• Work to be completed: Every line holding the string "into" is to be copied from the entries below.

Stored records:
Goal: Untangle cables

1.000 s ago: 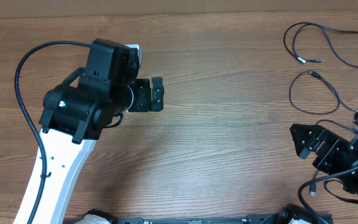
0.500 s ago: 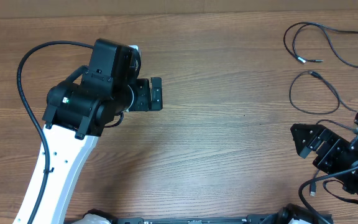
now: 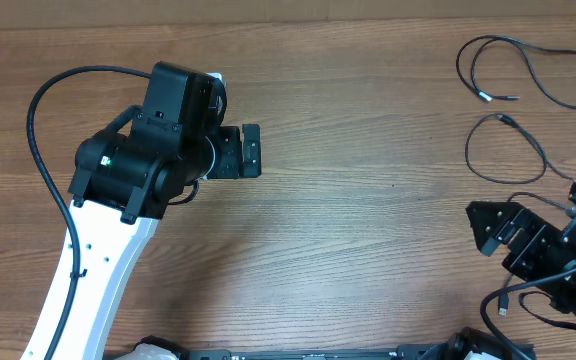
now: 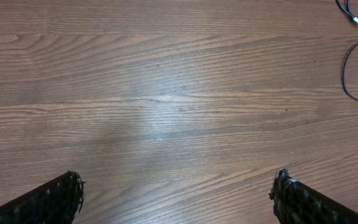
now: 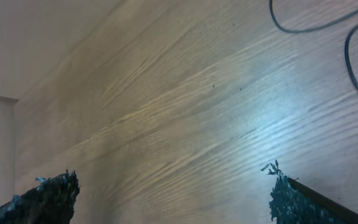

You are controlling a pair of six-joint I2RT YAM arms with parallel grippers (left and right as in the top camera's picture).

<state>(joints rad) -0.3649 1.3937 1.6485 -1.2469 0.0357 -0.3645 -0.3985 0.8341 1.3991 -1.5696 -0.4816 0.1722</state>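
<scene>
Several thin black cables lie as loose loops at the table's far right: an upper one with a plug tip [image 3: 484, 97] and a lower loop [image 3: 468, 150]. My left gripper [image 3: 256, 151] is open over bare wood at mid-left, far from them. In the left wrist view it [image 4: 178, 185] holds nothing, and a cable loop [image 4: 344, 73] shows at the right edge. My right gripper [image 3: 480, 228] is open at the lower right, just below the lower loop. In the right wrist view it [image 5: 174, 182] is empty, with cable arcs [image 5: 300, 31] at the top right.
The wooden table [image 3: 368, 230] carries only the cables. The left arm's thick black cable [image 3: 33, 120] arcs out to the far left. A thin lead with a small plug [image 3: 505, 305] hangs by the right arm at the bottom right.
The left arm's body has edged slightly right and up. Both grippers stay open, and the cables have not moved.
</scene>
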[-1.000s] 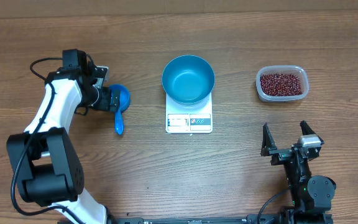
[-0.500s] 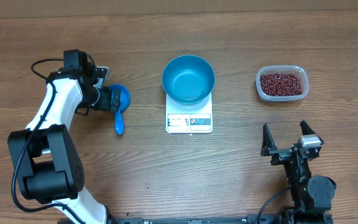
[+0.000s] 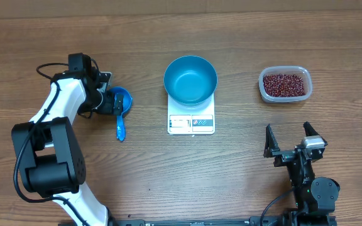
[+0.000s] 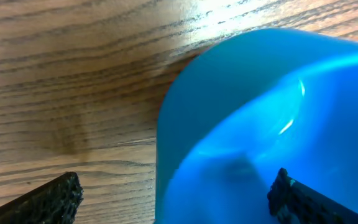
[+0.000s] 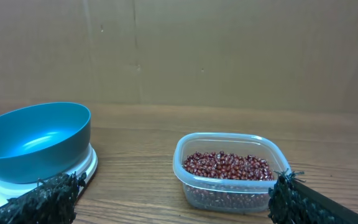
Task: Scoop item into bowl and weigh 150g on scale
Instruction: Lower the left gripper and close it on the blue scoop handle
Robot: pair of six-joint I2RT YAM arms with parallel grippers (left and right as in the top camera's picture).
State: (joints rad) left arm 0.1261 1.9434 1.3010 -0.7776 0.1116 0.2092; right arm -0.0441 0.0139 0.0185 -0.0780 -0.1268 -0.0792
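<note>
The blue bowl (image 3: 190, 80) stands empty on the white scale (image 3: 191, 123) at mid table. Dark red-brown beans (image 3: 285, 83) fill a clear tub (image 3: 262, 89) to the right. A small blue scoop (image 3: 123, 102) lies left of the scale, handle pointing toward the front. My left gripper (image 3: 113, 100) is open at the scoop's cup. In the left wrist view the cup (image 4: 260, 124) fills the space between the jaws, one finger (image 4: 48, 199) outside it and the other over its inside. My right gripper (image 3: 289, 142) stands open near the front right, facing the beans (image 5: 227, 165) and the bowl (image 5: 36, 140).
The left arm's black cable (image 3: 46, 68) loops over the table at the far left. A brown cardboard wall (image 5: 229, 50) stands behind the table in the right wrist view. The tub's wall (image 5: 229, 193) sits just ahead of the right fingers.
The left gripper has shifted slightly right and forward onto the scoop's cup, nudging the scoop a little. The right arm has not moved.
</note>
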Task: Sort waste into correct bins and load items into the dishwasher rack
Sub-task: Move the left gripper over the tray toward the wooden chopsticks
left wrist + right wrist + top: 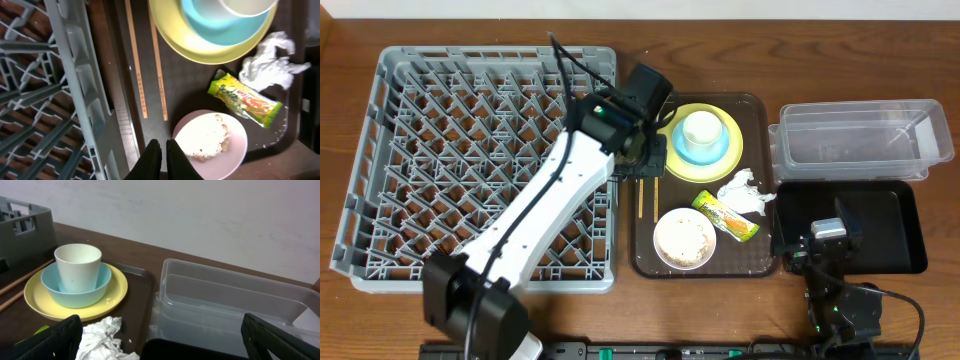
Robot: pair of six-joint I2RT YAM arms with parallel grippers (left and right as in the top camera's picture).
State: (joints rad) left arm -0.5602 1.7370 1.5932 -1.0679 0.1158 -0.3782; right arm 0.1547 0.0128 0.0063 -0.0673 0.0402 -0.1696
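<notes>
The left arm [535, 215] extended diagonally from its near-edge base toward the middle of the workspace, wrist pitched downward. The left gripper [162, 146] was closed, its fingers [151, 161] nearly touching. The right arm [835, 290] sat apparently folded near its base, the right gripper [160, 335] spread wide.

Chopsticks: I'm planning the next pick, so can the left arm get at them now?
Probably yes. The left tool hovers shut right by the chopsticks, which lie bare on the brown tray; only the dishwasher rack stands close beside them.

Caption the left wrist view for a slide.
Shut left claw over brown tray; chopsticks and white bowl of food scraps below.
</notes>
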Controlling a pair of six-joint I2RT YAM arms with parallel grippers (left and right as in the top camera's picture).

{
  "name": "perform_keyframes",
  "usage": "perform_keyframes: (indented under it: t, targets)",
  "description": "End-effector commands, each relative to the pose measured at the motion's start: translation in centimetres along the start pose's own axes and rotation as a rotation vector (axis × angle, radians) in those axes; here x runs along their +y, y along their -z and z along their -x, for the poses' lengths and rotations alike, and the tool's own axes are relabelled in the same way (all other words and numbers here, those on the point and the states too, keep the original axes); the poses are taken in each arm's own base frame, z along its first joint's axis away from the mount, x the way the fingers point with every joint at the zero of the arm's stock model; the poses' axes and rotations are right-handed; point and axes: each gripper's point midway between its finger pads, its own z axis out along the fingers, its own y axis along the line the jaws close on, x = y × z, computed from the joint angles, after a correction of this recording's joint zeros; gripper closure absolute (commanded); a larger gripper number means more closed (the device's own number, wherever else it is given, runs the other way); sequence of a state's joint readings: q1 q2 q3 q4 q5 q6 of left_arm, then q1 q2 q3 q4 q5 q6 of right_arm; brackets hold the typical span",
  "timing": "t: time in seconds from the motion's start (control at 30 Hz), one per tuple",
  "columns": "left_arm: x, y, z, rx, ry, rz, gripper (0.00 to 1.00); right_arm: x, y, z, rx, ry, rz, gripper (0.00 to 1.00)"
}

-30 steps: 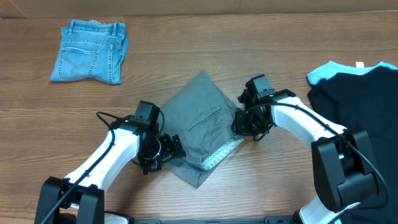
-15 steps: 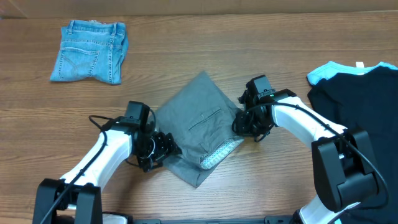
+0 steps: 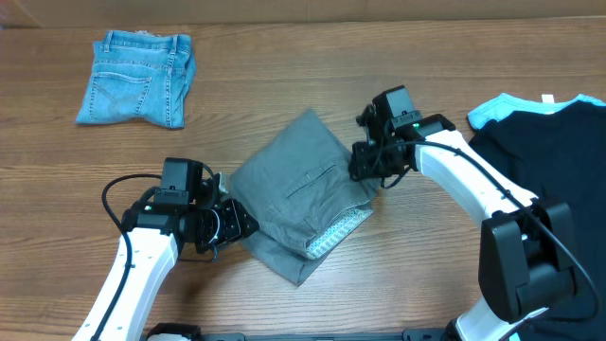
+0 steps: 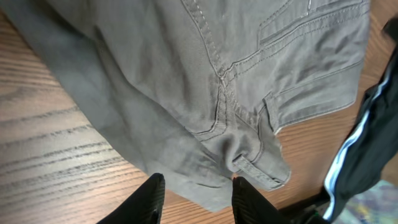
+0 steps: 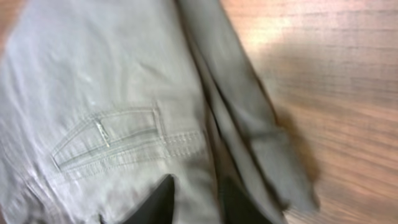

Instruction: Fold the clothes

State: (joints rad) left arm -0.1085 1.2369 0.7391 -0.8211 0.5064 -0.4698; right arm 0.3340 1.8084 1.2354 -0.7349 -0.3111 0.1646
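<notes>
The grey shorts (image 3: 298, 194) lie folded in a compact diamond at the table's middle, with pale speckled lining showing at their lower right edge. My left gripper (image 3: 237, 225) sits low at the shorts' left corner. In the left wrist view its jaws (image 4: 199, 199) stand apart over the fabric's edge (image 4: 186, 74), gripping nothing. My right gripper (image 3: 365, 170) hovers at the shorts' right edge. In the right wrist view it (image 5: 199, 202) is open just above the pocket seam (image 5: 93, 81), with the cloth lying loose beneath.
Folded light-blue denim shorts (image 3: 137, 78) rest at the far left. A black tee (image 3: 540, 152) lies on a light-blue top (image 3: 492, 109) at the right edge. Bare wooden table (image 3: 398, 275) surrounds the grey shorts.
My left arm has drawn back leftward off the shorts, its jaws narrowing. My right gripper has opened, let go of the shorts' right edge and shifted slightly toward the back.
</notes>
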Motion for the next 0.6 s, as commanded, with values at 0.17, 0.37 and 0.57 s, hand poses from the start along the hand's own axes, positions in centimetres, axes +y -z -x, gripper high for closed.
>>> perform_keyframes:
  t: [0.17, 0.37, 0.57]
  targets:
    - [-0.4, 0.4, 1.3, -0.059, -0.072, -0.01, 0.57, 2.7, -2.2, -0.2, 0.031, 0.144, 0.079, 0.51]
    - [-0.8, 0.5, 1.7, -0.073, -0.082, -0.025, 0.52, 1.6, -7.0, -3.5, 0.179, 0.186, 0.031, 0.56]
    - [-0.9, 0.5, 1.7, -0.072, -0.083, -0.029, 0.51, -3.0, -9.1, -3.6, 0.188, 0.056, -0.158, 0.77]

• Solution to the problem:
Task: Scoop item into bowl and weigh 150g on scale
Task: Sort waste into correct bins and load items into the dishwasher rack

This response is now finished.